» **What you will do**
Look through the listing below and write out exactly the lines from the line with "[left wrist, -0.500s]" to the line with "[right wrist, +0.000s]", both included, and no others.
##### Records supplied
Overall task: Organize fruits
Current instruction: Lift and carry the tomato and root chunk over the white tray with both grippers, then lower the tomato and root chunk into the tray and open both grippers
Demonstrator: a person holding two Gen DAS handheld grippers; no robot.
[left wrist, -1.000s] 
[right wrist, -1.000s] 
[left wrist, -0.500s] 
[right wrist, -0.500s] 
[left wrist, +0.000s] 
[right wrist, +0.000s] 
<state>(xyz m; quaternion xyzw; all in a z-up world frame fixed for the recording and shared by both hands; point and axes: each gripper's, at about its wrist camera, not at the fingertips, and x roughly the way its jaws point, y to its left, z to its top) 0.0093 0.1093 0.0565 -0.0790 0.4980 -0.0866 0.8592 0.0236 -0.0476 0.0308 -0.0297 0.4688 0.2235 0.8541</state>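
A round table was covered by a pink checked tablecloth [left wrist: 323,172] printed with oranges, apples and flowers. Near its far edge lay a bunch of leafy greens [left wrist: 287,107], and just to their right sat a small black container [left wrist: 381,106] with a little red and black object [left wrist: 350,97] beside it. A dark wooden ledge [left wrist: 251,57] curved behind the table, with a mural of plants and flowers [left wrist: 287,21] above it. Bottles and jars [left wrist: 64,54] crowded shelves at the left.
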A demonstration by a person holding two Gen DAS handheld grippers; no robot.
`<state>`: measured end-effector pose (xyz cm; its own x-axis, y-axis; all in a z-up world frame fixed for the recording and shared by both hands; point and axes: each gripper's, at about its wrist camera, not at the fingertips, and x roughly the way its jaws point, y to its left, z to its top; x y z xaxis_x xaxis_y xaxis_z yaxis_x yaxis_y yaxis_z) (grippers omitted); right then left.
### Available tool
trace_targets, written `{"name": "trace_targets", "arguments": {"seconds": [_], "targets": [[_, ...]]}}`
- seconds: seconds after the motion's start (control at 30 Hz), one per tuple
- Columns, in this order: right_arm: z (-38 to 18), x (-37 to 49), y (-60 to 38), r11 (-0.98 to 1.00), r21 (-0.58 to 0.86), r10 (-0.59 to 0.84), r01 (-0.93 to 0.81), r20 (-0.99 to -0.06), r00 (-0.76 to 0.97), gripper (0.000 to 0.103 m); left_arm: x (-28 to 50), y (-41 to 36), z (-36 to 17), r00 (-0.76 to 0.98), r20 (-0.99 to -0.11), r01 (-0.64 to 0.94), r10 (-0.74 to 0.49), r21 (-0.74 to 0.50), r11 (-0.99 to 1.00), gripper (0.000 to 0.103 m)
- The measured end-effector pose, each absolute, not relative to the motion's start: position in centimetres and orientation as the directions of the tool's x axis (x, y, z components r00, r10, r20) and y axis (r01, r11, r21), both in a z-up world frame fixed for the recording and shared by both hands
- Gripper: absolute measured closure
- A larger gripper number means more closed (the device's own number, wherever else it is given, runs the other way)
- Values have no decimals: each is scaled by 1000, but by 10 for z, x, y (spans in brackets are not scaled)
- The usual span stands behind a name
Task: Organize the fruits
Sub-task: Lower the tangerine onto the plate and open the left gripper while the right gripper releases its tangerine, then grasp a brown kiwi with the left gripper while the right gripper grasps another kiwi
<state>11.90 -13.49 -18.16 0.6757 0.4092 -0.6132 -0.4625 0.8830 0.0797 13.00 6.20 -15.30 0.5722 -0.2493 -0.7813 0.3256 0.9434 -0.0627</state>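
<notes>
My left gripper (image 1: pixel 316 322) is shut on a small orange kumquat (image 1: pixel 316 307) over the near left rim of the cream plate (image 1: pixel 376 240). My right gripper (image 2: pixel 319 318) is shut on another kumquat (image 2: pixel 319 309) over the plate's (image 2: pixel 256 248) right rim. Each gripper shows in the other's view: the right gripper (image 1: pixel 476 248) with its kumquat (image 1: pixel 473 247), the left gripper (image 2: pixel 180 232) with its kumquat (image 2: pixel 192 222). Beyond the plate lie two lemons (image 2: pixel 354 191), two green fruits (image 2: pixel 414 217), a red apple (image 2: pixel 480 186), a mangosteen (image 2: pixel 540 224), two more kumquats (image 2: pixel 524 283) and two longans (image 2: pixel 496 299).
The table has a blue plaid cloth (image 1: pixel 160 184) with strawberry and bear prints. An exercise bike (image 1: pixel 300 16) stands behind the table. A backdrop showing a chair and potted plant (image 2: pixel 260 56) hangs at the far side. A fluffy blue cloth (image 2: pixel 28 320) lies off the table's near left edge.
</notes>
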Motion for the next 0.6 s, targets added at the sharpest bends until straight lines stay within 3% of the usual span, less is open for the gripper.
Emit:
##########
» **Answer below**
[left wrist, -0.500s] 
[right wrist, -0.500s] 
[left wrist, +0.000s] 
[right wrist, +0.000s] 

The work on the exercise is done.